Saturday, 9 July 2022

BITE-SIZED: Magnum Force (Ted Post, 1973)

 Criminals are dying and Dirty Harry (Clint Eastwood) is not the perpetrator. Who is?


The last couple of reviews I have written have been exercises in nostalgia, checking back in with movies that have - for whatever reason - stuck in my brain. After Lalo Schifrin's music was re-used in Copshop, I wanted to go back and check out the source, 1973's Magnum Force.

I remember watching scenes from this movie when I was younger. For some reason it was always on some TV channel, and I would catch another scene, and it was always the scenes featuring the motorcycle cops massacring people. 

I know I saw more but those images of dark glasses beneath white helmets are very effective. Terminator 2 has really taken the iconography of the motorcycle cop, so there may have been some influence.

I watched Dirty Harry later, and while Magnum Force is not as good as that movie, it is pretty compelling.

Ted Post is the credited director, although apparently Eastwood held a tight leash on the production. Post is no auteur, but he has directed a couple of sequels which are memorable for their bleakness and violence.

While it might not be to the level of Peckinpah or Clockwork Orange, the violence in Magnum Force is still disturbing 

There is an excessive quality to the movie - the set pieces are bigger, more people die, and the manner in which they do feels more unnecessary(?)

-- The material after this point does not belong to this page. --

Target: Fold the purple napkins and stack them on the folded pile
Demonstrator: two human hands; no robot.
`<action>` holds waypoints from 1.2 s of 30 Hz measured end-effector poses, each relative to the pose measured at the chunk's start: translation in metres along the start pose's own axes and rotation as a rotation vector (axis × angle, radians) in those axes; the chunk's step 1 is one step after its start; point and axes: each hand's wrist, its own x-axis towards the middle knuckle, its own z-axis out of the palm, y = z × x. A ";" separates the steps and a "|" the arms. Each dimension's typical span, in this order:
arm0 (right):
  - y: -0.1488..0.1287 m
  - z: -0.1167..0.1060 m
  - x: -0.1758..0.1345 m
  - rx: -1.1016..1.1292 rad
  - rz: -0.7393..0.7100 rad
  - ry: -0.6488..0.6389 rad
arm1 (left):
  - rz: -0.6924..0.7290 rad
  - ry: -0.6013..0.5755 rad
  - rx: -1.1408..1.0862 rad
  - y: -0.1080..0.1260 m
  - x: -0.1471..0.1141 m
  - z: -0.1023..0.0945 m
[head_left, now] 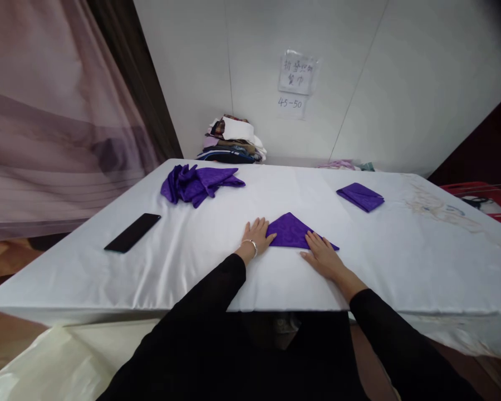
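Observation:
A purple napkin [290, 229], folded into a triangle, lies on the white-covered table [275, 287] with its point facing away from me. On its left corner rests my left hand [256, 233], palm down, fingers stretched out, a bracelet at the wrist. My right hand [322, 253] lies flat on the napkin's right side, its fingers extended. Further right is a compact folded purple napkin [360, 197]. Toward the back left sits a crumpled heap of purple napkins [198, 182], apart from both hands.
A black phone [133, 233] lies on the left side of the table. Stacked clothes [231, 140] stand behind the far edge, below handwritten signs [295, 78] on the wall. A curtain [62, 111] hangs at left. A red basket [484, 195] is beyond the right edge.

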 end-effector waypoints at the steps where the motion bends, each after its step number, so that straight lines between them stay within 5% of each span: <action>1: 0.000 0.000 0.000 0.005 -0.001 0.001 | -0.020 0.003 0.006 -0.007 -0.003 -0.001; 9: -0.004 -0.003 0.001 0.023 0.015 -0.024 | -0.162 0.001 0.060 -0.049 -0.020 -0.013; 13: -0.004 -0.003 0.002 0.011 0.013 -0.037 | -0.236 0.077 0.063 -0.038 -0.017 -0.019; 17: -0.005 -0.004 0.003 -0.011 0.025 -0.063 | -0.026 0.204 0.067 0.011 -0.005 -0.014; 21: -0.008 -0.006 0.004 -0.016 0.030 -0.083 | 0.271 0.126 0.047 0.049 0.009 0.001; 25: -0.009 -0.009 0.002 0.001 0.057 -0.117 | 0.249 0.017 0.018 0.047 0.020 0.013; 29: -0.020 -0.020 0.008 0.034 0.114 -0.144 | 0.244 0.026 0.004 0.037 0.022 0.017; 36: -0.079 -0.032 0.068 0.268 0.004 -0.140 | 0.322 -0.017 0.111 0.036 0.022 0.022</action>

While Dirty Harry is considered an early action movie, Magnum Force feels closer to the real form - it’s story is pretty simple but it is mostly a collection of set pieces. 

We even get the cliche of a villain killing someone in a despicable way so that we hate him more

Does the movie want us to identify with the cops, or Harry?

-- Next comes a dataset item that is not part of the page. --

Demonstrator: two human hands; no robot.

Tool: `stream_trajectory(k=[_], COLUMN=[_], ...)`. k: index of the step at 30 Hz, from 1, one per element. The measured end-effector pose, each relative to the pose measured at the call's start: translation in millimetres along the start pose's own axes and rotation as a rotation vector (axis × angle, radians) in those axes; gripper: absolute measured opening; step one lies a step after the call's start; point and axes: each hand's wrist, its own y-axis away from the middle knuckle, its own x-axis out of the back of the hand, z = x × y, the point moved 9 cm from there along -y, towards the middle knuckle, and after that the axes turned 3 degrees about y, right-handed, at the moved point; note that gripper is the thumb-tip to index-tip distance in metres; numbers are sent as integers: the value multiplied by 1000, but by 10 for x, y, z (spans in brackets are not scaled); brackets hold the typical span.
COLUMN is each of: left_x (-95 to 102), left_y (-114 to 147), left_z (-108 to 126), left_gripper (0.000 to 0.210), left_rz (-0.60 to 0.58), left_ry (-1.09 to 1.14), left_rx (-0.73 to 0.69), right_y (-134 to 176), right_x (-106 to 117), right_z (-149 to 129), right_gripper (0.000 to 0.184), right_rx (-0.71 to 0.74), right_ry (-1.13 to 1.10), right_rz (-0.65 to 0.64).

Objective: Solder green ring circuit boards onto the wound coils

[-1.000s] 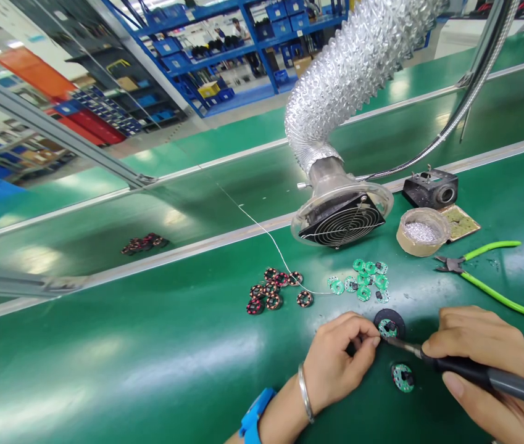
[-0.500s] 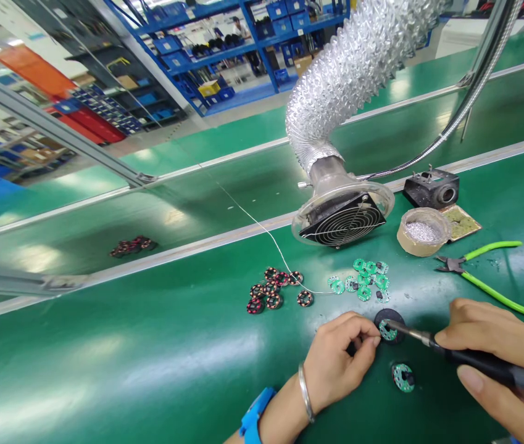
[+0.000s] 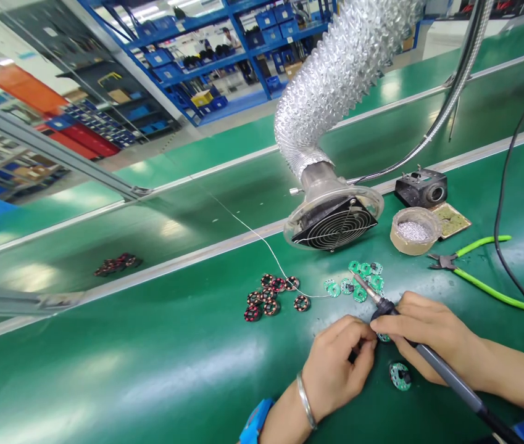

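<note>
My right hand (image 3: 442,336) is closed around the handle of a soldering iron (image 3: 447,370). The iron's metal tip points up and left, over a cluster of green ring-shaped circuit boards (image 3: 360,295). My left hand (image 3: 338,357) is pinched shut at the edge of another circuit board (image 3: 383,338), mostly covered by my right hand and the iron. Whatever the left fingertips hold is hidden. Just below, a round board with a black part (image 3: 400,376) lies on the green bench. A thin solder wire (image 3: 268,246) trails down to the loose boards.
Several copper-wound coil rings (image 3: 268,296) lie left of the boards. A fume extractor hood (image 3: 333,225) hangs above. Behind on the right are a tub of metal shavings (image 3: 413,233), a sponge tray (image 3: 451,220), a black iron holder (image 3: 421,187) and green-handled cutters (image 3: 451,262). A black cable (image 3: 502,203) hangs at right.
My right hand has moved left, lifting the iron's tip off the board by my left fingers and swinging it up toward the loose boards. My left hand stays pinched in place.
</note>
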Motion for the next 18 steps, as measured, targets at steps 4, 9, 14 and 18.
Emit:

The movie is a reaction to the first movie, by having Harry against a group of cops who are more arbitrary in their execution of criminals. 

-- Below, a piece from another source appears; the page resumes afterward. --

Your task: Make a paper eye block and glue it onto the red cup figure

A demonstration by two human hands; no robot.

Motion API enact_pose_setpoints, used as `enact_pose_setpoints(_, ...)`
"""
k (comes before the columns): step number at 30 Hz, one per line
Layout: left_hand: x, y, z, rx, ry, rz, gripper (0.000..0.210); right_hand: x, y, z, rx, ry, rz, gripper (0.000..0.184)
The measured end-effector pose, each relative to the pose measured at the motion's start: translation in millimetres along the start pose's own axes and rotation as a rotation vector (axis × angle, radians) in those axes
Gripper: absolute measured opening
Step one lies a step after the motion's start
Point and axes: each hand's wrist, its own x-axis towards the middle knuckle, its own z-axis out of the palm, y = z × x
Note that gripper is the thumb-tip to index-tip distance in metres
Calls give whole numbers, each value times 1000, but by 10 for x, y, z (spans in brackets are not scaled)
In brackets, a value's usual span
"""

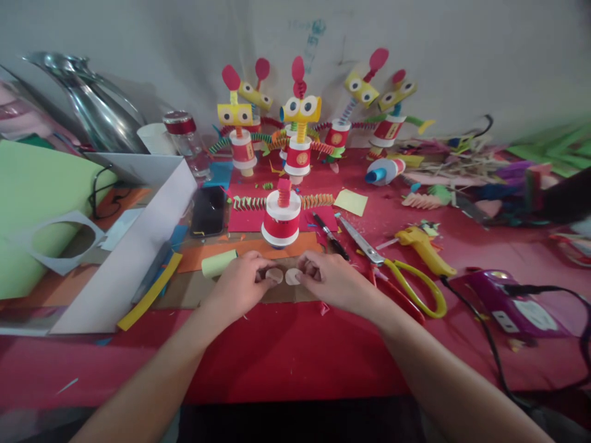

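My left hand [244, 280] pinches a small white paper disc [274, 275] between thumb and fingers. A second white paper disc [292, 277] is gripped the same way by my right hand [325, 277]. The two discs are held side by side, a narrow gap apart, above a brown cardboard piece [289, 294]. Just beyond them stands a red and white paper cup figure [281, 224] with folded paper arms and no head. A rolled yellow-green paper tube [218, 263] lies beside my left hand.
Several finished cup figures [298, 154] stand along the wall. Yellow-handled scissors [392, 264], a pen [331, 235] and a yellow glue gun [423, 247] lie to the right. A white box [133, 246] and a phone [208, 211] are on the left. Paper scraps fill the back right.
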Motion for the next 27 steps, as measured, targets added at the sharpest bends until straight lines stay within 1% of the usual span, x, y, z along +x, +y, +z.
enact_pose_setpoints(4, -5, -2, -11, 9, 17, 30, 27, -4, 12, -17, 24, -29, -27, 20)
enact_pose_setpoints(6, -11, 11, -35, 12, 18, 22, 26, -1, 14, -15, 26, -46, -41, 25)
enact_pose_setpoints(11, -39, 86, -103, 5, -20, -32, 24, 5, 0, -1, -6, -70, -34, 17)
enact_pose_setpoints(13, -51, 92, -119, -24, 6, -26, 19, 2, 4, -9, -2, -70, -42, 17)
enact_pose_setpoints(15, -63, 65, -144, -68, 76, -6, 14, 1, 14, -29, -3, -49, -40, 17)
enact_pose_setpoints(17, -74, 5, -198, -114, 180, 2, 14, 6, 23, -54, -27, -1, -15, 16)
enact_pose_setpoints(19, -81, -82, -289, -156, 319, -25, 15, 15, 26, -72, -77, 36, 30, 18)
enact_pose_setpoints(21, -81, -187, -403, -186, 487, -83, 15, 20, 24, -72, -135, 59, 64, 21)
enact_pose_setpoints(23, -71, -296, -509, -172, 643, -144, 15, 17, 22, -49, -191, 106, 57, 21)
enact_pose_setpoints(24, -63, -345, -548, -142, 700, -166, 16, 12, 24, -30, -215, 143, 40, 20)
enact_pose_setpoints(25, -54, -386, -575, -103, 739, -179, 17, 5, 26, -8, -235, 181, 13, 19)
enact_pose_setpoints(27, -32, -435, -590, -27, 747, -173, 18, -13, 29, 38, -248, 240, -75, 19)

The differences are threadbare, but the movie makes no real attempt to explore how Harry and the cops are similar or different. The reveal of the vigilantes identities does not lead to any greater conflict for Harry.

Magnum Force is a pretty sloppy movie, but the filmmaking and Lalo Schifrin’s score ensure it moves past the narrative bumps

The scenes of the vigilante cops are the selling point - as a daylight horror movie, Magnum Force is really good 

Post/Eastwood frame the cops with tight closeups of their helmets or over their shoulders.

- the shots recall the looming close-ups of the highway patrolman Marion Crane runs into in Psycho, only more depersonalised. With Schifrin’s martial theme, they feel like robots coldly executing their mission.

These scenes pop the most in the movie - there is a care and attention to composition that the movie does not sustain in the other sequences. 

There is a sense of focus and tension to Don Siegel's original that this movie cannot reach.

But in its own scattered way, Magnum Force retains a certain power - there is plenty of memorable moments and it benefits from the action genre's propensity for excess in the number and variety of action sequences.